O projecto europeu PACITA (Parliaments and Civil Society in Technology Assessment) vai realizar uma consulta pública aos cidadãos portugueses sobre o consumo sustentável. A consulta terá lugar no dia 25 de Outubro, em Lisboa, e serão escolhidos aleatoriamente 100 portugueses para participar.

No dia em questão, os participantes poderão debater e votar sobre questões relativas ao consumo sustentável.

Para além de Portugal, a iniciativa vai decorrer em simultâneo em outros dez países europeus.
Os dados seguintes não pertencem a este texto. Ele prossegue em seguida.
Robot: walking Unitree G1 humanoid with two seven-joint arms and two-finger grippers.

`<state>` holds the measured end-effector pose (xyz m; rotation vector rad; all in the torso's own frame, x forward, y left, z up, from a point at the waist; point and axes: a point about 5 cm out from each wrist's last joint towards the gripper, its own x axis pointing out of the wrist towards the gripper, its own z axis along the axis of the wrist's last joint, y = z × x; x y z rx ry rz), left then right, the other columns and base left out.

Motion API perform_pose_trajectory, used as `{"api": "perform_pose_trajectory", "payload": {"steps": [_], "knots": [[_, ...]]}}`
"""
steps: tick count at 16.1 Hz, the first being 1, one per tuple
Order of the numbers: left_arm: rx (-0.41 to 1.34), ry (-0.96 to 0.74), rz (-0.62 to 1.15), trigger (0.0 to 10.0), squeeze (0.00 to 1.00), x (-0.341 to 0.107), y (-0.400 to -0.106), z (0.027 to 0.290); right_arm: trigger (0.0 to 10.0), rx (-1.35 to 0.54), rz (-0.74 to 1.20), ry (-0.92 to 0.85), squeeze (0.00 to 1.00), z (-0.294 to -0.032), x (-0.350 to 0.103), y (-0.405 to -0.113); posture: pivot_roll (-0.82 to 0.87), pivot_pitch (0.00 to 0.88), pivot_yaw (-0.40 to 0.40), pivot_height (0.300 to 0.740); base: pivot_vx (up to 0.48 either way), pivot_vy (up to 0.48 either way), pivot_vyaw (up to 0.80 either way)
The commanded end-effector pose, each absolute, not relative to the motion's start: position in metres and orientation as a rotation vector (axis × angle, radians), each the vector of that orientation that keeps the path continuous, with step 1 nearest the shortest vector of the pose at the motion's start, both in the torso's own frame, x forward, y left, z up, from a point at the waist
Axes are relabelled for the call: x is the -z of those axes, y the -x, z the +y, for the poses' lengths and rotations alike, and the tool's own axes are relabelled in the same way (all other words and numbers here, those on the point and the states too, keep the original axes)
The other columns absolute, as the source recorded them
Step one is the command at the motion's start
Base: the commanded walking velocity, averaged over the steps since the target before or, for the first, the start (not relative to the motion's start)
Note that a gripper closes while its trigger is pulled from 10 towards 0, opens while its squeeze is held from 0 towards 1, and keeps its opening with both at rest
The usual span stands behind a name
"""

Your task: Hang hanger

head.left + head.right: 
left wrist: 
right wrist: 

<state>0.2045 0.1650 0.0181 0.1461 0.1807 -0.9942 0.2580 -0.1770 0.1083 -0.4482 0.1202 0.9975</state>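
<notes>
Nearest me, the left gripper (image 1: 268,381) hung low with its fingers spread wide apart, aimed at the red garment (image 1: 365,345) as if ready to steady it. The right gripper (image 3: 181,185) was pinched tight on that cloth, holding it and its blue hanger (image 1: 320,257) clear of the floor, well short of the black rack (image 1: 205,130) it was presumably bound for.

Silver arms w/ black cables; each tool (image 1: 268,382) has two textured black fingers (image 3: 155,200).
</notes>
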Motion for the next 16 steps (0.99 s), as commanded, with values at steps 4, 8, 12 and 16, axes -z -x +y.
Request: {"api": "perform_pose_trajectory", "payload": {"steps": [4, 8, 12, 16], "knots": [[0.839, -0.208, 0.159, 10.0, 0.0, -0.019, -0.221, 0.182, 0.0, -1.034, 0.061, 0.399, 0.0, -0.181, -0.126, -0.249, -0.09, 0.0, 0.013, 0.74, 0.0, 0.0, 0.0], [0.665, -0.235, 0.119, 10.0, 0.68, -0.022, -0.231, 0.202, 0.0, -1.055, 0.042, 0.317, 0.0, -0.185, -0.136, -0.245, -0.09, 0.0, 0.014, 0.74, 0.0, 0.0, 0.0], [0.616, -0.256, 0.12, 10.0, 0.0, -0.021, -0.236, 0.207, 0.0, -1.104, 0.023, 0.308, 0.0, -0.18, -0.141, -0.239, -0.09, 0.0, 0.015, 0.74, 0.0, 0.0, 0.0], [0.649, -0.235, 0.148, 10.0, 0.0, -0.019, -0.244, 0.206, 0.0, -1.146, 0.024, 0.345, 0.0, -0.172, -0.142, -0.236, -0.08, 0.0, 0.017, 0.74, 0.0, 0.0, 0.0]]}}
A actividade visa envolver os cidadãos no processo de formulação de políticas e sensibilização para a questão do consumo sustentável.

A fim de poderem ser escolhidos para participar no evento os interessados devem inscrever-se na página do projecto. Posteriormente, dos inscritos vão ser escolhidos 100 para participar. O objectivo é que a amostra seja o mais representativa possível da sociedade portuguesa, ou seja, cerca de 60% dos cidadãos presentes deveriam ter no máximo o 9º ano de escolaridade e mais de 40 anos de idade. No caso de os escolhidos viverem fora da área metropolitana de Lisboa, os custos de transporte serão pagos e no caso de deslocações superiores a 200km será concedido alojamento.

A consulta pública sobre consumo sustentável é uma iniciativa do Instituto de Tecnologia Química e Biológica, no âmbito do projecto PACITA, que é financiado pela União Europeia.